5/31/00 7:55 p.m.
A Farmer's Tale
Brits are staring down the barrel of a backward system.

By John Derbyshire, NR contributing editor

 

t is well-nigh impossible for British citizens to get permission to own a handgun, and even farmers seeking a shotgun license now have to undergo extensive checks. Readers familiar with human nature and some history (has anybody, anywhere learned anything from Prohibition?) will not be very surprised to know that, primo, Britain is in the grip of a burglary epidemic, and secondo, there is a flourishing market in illegal firearms.

These two phenomena came together last August 21st when farmer Tony Martin killed a burglar in his house, using an unlicensed shotgun. Mr. Martin had been burgled "dozens of times" before and had taken to sleeping with the weapon close at hand. Local police sprang into action on behalf of the ancient rights and laws of the nation, arresting Mr. Martin and charging him with murder. On April 19th he was sentenced to life imprisonment, to general outrage.
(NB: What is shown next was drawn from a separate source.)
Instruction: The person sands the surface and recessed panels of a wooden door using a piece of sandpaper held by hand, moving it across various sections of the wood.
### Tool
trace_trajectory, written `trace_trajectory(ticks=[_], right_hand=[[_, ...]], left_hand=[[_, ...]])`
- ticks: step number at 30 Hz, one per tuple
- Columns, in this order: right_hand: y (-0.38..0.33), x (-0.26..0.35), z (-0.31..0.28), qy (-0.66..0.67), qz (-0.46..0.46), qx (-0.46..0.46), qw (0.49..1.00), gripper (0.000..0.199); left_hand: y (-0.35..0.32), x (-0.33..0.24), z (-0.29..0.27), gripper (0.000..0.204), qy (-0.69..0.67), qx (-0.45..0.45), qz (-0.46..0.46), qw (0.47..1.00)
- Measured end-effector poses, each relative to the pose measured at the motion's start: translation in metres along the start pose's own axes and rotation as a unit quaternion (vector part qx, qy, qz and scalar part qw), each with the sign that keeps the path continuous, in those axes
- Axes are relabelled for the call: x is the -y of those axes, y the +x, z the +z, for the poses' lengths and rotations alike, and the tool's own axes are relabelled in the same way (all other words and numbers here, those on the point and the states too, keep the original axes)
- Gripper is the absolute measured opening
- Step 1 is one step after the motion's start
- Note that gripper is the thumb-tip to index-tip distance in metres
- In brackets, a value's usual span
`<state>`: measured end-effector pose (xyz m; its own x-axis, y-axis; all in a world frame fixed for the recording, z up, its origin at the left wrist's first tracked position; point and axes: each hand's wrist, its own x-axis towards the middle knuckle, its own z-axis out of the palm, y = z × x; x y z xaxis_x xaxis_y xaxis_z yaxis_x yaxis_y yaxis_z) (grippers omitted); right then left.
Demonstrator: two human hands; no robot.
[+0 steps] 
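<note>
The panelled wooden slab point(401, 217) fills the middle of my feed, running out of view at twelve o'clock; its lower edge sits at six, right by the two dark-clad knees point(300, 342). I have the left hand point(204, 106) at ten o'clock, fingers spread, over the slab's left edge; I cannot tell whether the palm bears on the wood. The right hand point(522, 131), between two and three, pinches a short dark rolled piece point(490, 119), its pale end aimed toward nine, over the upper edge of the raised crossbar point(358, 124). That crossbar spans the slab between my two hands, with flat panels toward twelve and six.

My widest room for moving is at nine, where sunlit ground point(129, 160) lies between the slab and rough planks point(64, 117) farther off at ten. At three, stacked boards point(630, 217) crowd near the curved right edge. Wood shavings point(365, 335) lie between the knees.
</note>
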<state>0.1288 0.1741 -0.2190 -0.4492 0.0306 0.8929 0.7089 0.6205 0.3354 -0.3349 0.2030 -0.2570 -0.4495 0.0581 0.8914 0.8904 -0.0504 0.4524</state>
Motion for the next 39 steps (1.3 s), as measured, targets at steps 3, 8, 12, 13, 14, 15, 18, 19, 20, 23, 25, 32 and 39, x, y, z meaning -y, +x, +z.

It is now emerging that both jurors and witnesses at Martin's trial were intimidated by members of the "traveling community" to which the burglar belonged (read: Gypsies), and that the bucolic thatched-cottage country district where Mr. Martin farmed is in such a state of unpoliced lex talionis as to make the South Bronx look positively tranquil.

Britons can, however, comfort themselves, as they cower behind barricaded doors and barred windows, with the reflection that at least they are spared those scourges of modern American life — the NRA and its supporters on Congress and right-wing magazines.